Going back to New York was a little difficult, especially knowing that Christmas break was only 3 weeks away (2 for some). Hunter and I got to go see Eli Young Band in concert, which was weird but fun. Weird, because country music in NYC is an interesting concept. Almost everyone was in a plaid shirt of some variety and a lot of the men had on trucker ball caps on and I think I saw only one other pair of cowboy boots besides my own. Fun, because it's live music and even though EYB aren't my favorite, it sort of felt like home.
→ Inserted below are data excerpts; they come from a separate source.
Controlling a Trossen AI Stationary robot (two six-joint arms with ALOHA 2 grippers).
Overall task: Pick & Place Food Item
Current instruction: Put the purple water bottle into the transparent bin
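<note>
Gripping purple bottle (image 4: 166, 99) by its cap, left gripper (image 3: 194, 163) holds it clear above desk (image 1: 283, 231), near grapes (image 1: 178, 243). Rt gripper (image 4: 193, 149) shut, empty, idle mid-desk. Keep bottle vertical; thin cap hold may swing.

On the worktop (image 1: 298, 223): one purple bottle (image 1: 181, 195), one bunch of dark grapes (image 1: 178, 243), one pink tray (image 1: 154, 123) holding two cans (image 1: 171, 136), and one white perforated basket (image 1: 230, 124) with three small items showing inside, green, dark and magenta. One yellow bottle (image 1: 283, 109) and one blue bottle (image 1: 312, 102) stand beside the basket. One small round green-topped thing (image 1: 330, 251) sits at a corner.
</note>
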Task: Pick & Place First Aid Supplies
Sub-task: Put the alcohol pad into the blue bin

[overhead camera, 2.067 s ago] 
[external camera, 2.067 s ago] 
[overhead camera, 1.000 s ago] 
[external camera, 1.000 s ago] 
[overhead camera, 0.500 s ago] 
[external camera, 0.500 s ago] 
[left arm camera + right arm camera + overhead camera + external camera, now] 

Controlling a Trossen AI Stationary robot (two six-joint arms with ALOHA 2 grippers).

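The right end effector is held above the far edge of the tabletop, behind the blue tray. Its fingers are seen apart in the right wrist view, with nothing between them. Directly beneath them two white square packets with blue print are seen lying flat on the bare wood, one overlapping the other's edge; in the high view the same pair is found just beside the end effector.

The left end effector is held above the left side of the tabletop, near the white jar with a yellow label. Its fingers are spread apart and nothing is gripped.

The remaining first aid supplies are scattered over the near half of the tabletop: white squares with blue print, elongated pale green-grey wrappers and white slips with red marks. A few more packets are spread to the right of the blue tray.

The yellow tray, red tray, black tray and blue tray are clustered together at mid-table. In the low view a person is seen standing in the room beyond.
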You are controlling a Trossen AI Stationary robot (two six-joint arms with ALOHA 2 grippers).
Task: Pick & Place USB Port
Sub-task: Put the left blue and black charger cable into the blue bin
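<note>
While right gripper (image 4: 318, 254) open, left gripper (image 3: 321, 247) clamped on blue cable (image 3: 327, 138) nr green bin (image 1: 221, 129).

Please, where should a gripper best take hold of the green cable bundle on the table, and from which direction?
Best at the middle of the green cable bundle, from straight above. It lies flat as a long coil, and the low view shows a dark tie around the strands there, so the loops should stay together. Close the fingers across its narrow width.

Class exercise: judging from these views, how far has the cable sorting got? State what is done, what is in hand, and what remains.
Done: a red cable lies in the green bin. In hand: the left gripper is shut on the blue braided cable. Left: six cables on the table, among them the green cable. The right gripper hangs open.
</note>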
Coming back from Thanksgiving also meant that the Christmas season was official upon us in NYC. YAYYYYYY! Between attending the church's Christmas Concert, taking pictures in front of the tree at Rockefeller Center, participating in Elfies (sort of like Secret Santa) on our floor, baking up a Christmas Cookie storm, seeing the Christmas Spectacular featuring the Rockettes, and setting up a small tree that mom sent me, it started to feel like Christmas. Only a little though, something was still definitely missing. I think being away from family was a big part of it, and also not being in a fully decorated home with Christmas cards coming in the mail left and right.
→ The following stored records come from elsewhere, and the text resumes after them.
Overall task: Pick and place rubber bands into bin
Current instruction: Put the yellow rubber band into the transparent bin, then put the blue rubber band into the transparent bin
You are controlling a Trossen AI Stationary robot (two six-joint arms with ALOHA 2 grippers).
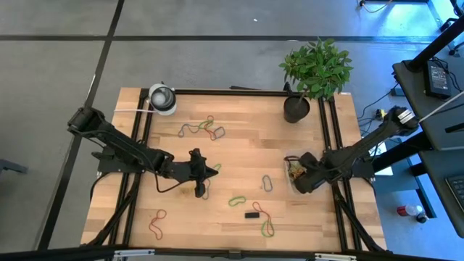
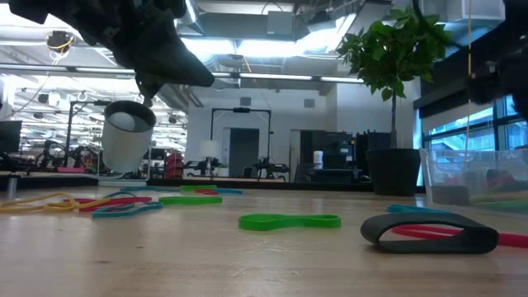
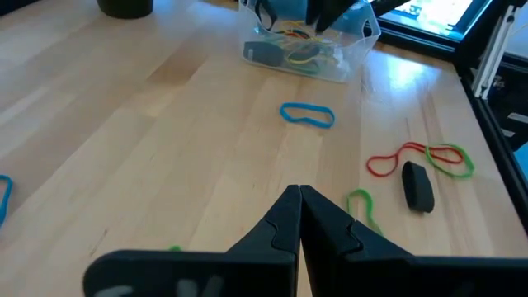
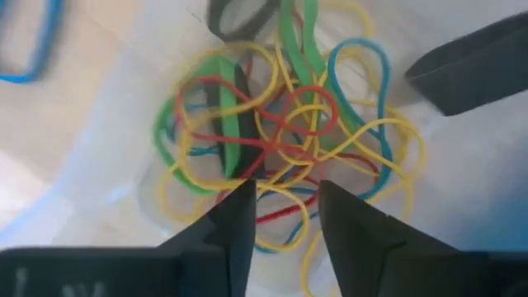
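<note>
The clear bin (image 1: 293, 171) sits near the table's right edge and holds a tangle of yellow, red, green and blue rubber bands (image 4: 280, 132). My right gripper (image 4: 285, 216) hangs open just above that pile, pointing down into the bin (image 4: 99, 165); it touches nothing I can see. My left gripper (image 3: 299, 195) is shut and raised over the table's left-middle (image 1: 212, 172), with no band visible between its tips. Loose bands lie flat on the wood: a blue one (image 3: 307, 114), a green one (image 3: 363, 206), a red-and-green pair (image 3: 421, 158) and a dark one (image 3: 417, 186).
A black plant pot (image 1: 296, 109) stands at the far right and a white-and-grey roll (image 1: 162, 98) at the far left corner. More bands lie in a cluster (image 1: 206, 129) toward the far side, and a red one (image 1: 157, 221) lies near the left near corner. Black rails frame the table.
</note>
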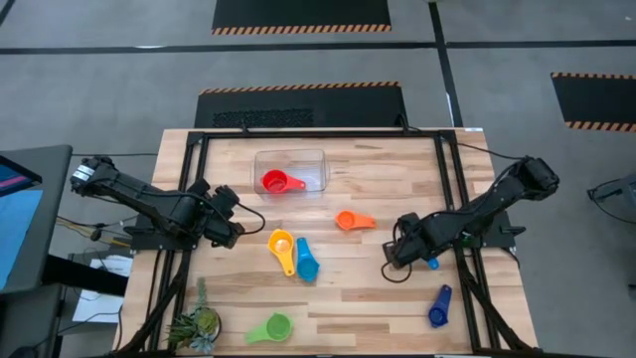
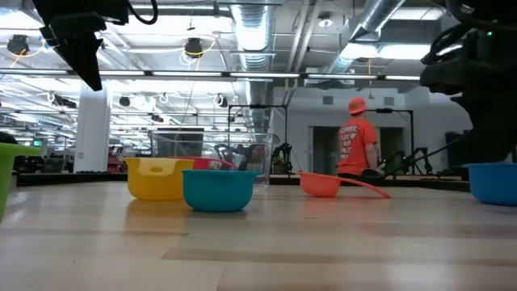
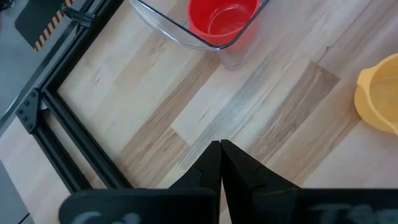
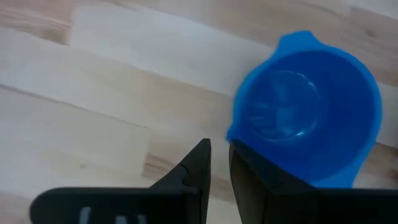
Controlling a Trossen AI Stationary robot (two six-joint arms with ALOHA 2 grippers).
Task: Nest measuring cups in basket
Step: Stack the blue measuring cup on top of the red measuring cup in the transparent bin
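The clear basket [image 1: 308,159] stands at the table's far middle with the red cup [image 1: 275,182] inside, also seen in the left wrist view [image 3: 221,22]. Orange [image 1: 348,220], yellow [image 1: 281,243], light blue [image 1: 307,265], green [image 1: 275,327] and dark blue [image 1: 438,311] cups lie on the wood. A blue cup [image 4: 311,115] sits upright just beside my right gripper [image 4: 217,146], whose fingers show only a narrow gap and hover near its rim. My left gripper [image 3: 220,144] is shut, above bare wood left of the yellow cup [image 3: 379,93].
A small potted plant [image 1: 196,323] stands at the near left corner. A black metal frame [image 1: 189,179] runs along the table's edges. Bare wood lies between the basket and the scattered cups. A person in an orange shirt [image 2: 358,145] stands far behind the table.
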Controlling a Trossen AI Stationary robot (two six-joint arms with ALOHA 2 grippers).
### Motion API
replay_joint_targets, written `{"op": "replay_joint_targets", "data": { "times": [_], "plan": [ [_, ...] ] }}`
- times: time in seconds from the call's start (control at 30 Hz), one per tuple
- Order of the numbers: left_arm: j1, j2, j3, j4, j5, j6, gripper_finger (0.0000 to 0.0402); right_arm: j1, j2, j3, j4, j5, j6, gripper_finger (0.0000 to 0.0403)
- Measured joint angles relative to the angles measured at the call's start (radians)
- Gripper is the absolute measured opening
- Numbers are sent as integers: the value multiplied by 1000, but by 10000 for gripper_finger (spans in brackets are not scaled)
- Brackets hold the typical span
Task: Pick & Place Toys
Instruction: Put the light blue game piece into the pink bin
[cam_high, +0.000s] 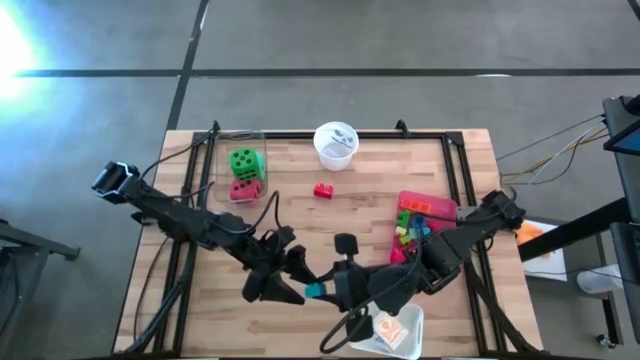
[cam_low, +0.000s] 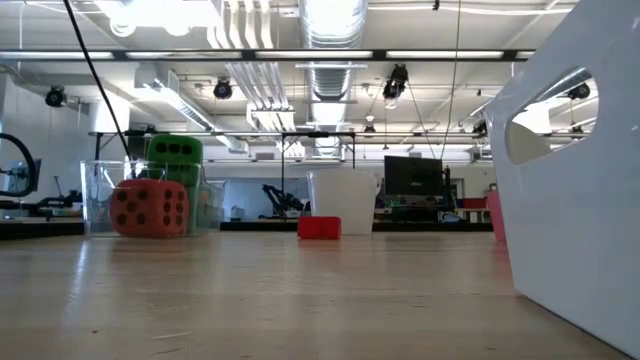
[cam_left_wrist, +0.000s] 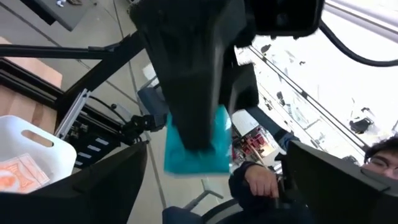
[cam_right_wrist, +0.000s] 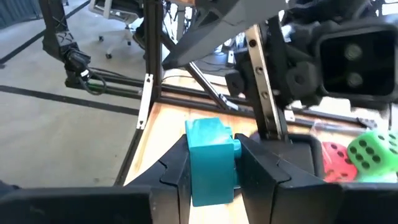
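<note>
Wooden slatted tabletop (cam_high: 330, 230) carries both arms meeting near the white rectangular plastic tray (cam_high: 412, 335), where the right gripper (cam_right_wrist: 211, 168) clamps a teal plastic brick (cam_right_wrist: 211, 160); the left gripper (cam_high: 290, 285), jaw state unclear, crowds it, risking a knocked, dropped brick.

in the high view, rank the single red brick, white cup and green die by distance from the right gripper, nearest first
From the right gripper, shut on the teal block near the table's front centre:
1. red brick, mid-table, straight back.
2. white cup, back edge, behind the brick.
3. green die, back left, in the clear box.

Cup and die are nearly tied.
</note>
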Motion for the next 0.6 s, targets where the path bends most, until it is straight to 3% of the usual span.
{"op": "replay_joint_targets", "data": {
  "times": [0.33, 0.6],
  "plan": [
    [-1, -66, 0, -164, -46, -3, 379, 2, -87, -3, -159, 11, 88, 90],
    [-5, -98, 0, -235, -85, 6, 379, 9, -163, -18, -329, 131, 187, 90]
  ]
}}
Before I knew it, it was finals week. There was procrastination, cramming, feeling good about tests, doing terrible on a test, and (my favorite) taking a study break to go see John Mayer and Phillip Phillips in concert (which was absolutely amazing). I somehow survived it all, packed my bags, and headed home. And boy does it feel good to be home (actually, right now I'm in Aspen, Colorado but you get my point). Christmas was wonderful, as I was reunited with family and friends in wonderful Fort Worth, TX. On the 26, we headed up to Idaho to be reunited with several members from Mom's side of the family, which was awesome because I usually only see them once or twice a year. Then yesterday we came to Aspen and I'm finally getting to ski (it's been a year and I've been suffering major withdrawals).
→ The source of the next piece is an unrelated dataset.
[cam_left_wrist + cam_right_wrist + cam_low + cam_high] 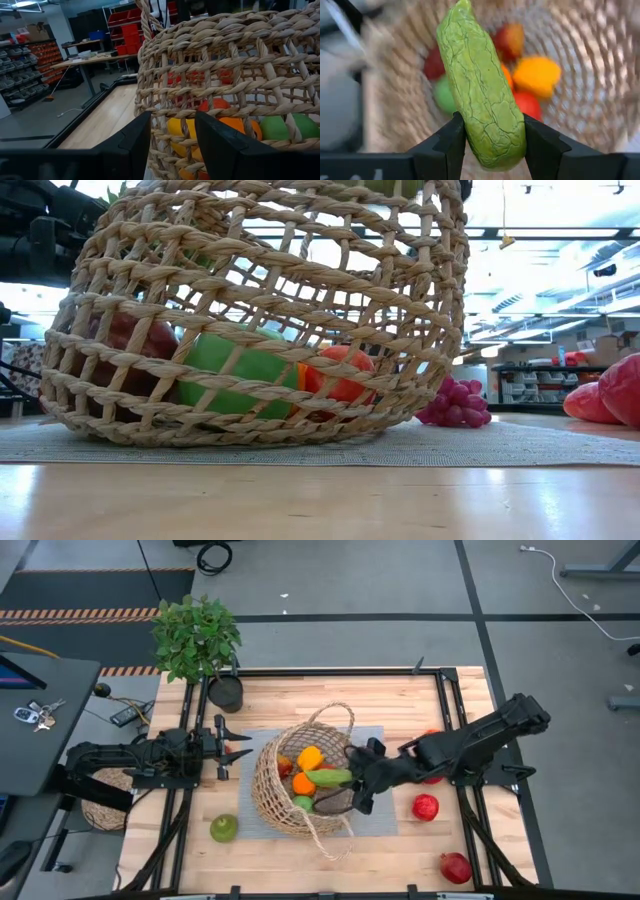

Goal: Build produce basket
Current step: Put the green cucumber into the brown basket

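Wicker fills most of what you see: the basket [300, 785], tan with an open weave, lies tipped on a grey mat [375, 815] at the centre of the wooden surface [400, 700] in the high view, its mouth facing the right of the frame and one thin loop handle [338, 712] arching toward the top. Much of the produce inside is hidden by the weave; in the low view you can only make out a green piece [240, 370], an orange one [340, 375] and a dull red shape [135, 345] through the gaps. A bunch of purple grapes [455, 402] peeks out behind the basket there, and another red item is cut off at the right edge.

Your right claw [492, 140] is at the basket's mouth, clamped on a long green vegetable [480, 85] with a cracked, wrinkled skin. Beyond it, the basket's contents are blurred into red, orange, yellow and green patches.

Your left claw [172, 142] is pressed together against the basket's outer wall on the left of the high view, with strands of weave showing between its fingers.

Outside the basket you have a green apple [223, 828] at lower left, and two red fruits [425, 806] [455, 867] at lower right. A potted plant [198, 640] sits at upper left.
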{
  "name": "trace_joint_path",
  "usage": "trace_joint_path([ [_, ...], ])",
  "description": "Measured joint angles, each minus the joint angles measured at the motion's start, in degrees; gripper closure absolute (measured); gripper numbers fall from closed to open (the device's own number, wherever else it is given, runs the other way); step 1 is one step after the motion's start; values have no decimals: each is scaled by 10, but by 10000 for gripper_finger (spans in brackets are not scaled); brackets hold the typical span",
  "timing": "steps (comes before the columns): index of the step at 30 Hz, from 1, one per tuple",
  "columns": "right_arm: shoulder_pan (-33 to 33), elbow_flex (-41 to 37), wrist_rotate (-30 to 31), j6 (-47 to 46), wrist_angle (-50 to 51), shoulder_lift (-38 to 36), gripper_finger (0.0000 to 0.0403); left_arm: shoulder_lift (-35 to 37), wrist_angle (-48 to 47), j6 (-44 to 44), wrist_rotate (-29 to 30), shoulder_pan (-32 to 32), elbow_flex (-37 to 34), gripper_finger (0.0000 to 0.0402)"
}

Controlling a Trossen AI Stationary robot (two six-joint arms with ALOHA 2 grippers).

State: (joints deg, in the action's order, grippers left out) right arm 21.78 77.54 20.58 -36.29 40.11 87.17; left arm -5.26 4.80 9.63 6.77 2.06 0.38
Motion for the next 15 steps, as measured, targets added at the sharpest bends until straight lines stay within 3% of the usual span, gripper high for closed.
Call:
trace_joint_path([
  [8, -30, 4, -128, 37, 40, 56, 229, 0, -2, 0, 0, 0, 0, 241],
  [15, -49, 10, -134, 127, 37, 55, 228, 0, -2, 0, 0, 0, 0, 241],
])
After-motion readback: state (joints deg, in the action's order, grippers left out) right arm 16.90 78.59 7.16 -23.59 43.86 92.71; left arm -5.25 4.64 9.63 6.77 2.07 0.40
And then there's today. New Years Eve, the last day of 2013. What a crazy year this has been. Honestly, this year has probably been one of my most trying, what with all the decisions and changes and adjustments. Who am I kidding, I'm still not adjusted. Next semester is going to be tough, what with Jessica (the best friend I've made at NYU) not being there and a super crazy schedule. But as I look back on my resolutions from this year (metaphorically, because I left the list in New York... oh wait, I found them on my computer), I'd like to think that I wasn't a complete failure. Sure, I messed up several times this year, but that's human nature, right? And as I go though my list ("1. Don't worry about the future." um, okay, next one. Yikes, okay there has to be one somewhere... There! "10. Journal more. This is a really big year! Write it down"), even though not all of them were fulfilled to the extent that I wanted them to be, I can honestly say that made an earnest attempt at each one and that I've improved, even if it was only little bit. Isn't that what's it all about, though? Every day making yourself a better person, and if you fail you try again tomorrow and you keep trying and you don't give up and then you get better and then you set a new goal and then you try and make that one? Maybe I'm wrong, but that's what I'm going to keep telling myself. One of my favorite Christmas presents came from my best friend, Alexa, and it was a poster that says something like, "Strive for Progress, not Perfection". Just thinking about it now brings tears to my eyes, it was honestly the perfect gift and exactly the message that I needed. So as I sit down tomorrow to write my resolutions for 2014 (I started this only this year (2013), actually writing them down, and I strongly recommend doing yourself), I am going to keep in mind that even small steps towards your goals can be considered successful. Because it's not about working hard for a short period of time and then reaching your goal and then saying, "Yes, I did it, I'm DONE!" because you should never be done. It's about setting goals and working on them all year and failing and maybe even giving up for a little while but then coming back to them and keeping at them until you gain a little ground. Progress, not perfection.
Happy New Year, everyone. I love you all.